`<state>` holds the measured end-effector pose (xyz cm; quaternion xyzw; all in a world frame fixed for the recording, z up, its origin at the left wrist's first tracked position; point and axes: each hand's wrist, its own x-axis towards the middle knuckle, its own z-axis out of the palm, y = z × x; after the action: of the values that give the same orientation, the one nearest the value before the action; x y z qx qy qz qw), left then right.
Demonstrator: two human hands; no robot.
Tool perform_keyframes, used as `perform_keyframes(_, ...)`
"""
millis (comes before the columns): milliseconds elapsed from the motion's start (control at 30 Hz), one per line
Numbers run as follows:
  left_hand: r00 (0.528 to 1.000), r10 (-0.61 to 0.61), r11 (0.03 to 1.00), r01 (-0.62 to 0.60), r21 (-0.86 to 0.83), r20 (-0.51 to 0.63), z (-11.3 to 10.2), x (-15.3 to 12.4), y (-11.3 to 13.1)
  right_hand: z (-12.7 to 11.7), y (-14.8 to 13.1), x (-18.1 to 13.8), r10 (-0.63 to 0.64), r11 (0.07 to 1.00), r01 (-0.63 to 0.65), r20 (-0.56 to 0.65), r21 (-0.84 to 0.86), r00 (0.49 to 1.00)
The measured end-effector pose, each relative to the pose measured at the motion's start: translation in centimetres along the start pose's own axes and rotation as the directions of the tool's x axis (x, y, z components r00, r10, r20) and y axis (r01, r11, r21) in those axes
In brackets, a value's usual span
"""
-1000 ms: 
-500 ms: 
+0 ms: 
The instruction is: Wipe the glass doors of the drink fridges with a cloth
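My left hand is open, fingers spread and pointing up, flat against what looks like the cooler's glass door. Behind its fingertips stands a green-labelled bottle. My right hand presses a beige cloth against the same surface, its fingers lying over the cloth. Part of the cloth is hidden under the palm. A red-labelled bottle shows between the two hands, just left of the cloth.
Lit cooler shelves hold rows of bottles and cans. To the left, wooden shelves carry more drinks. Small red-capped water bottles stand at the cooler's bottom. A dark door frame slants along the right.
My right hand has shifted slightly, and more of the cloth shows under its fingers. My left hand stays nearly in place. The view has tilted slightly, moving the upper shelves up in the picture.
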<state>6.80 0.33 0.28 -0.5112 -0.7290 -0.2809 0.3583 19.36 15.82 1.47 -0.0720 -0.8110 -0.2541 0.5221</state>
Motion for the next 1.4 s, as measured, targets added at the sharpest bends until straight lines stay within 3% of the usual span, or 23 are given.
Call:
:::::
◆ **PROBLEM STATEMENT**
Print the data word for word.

◆ **TASK SOLUTION**
`<state>` holds the measured end-effector pose (xyz cm; quaternion xyzw; all in a world frame fixed for the recording, z up, its origin at the left wrist's first tracked position; point and axes: each hand's wrist, its own x-axis towards the middle knuckle, its own z-axis out of the palm, y = z × x; after the action: of the values that give the same orientation, the one nearest the value before the action; x y z qx qy qz qw), left then right.
Demonstrator: two human hands; no robot.
Tool perform_keyframes, used as `perform_keyframes(_, ...)`
"""
millis (comes before the columns): milliseconds elapsed from the motion's start (control at 30 Hz), one per line
Numbers run as follows:
  left_hand: r00 (0.528 to 1.000), r10 (-0.61 to 0.61), r11 (0.03 to 1.00), r01 (-0.62 to 0.60), r21 (-0.86 to 0.83), r20 (-0.51 to 0.63), z (-11.3 to 10.2), x (-15.3 to 12.4), y (-11.3 to 13.1)
  right_hand: z (-12.7 to 11.7), y (-14.8 to 13.1), x (-18.1 to 13.8), r10 (-0.63 to 0.64), r11 (0.07 to 1.00), r01 (-0.63 to 0.65), r20 (-0.56 to 0.65), r21 (-0.84 to 0.86), r00 (0.49 to 1.00)
The measured end-effector pose, each relative to the pose measured at the motion's start: translation in centimetres along the start pose's own axes and rotation as the directions of the tool's x axis (x, y, z components r00, r10, r20) and y axis (r01, r11, r21) in those axes
In brackets, a value's usual span
"""
-1000 ms: 
-500 ms: 
+0 ms: 
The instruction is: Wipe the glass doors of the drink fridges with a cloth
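My left hand is open, fingers spread and pointing up, flat against what looks like the cooler's glass door. Behind its fingertips stands a green-labelled bottle. My right hand presses a beige cloth against the same surface, its fingers lying over the cloth. Part of the cloth is hidden under the palm. A red-labelled bottle shows between the two hands, just left of the cloth.
Lit cooler shelves hold rows of bottles and cans. To the left, wooden shelves carry more drinks. Small red-capped water bottles stand at the cooler's bottom. A dark door frame slants along the right.
My right hand has shifted slightly, and more of the cloth shows under its fingers. My left hand stays nearly in place. The view has tilted slightly, moving the upper shelves up in the picture.
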<state>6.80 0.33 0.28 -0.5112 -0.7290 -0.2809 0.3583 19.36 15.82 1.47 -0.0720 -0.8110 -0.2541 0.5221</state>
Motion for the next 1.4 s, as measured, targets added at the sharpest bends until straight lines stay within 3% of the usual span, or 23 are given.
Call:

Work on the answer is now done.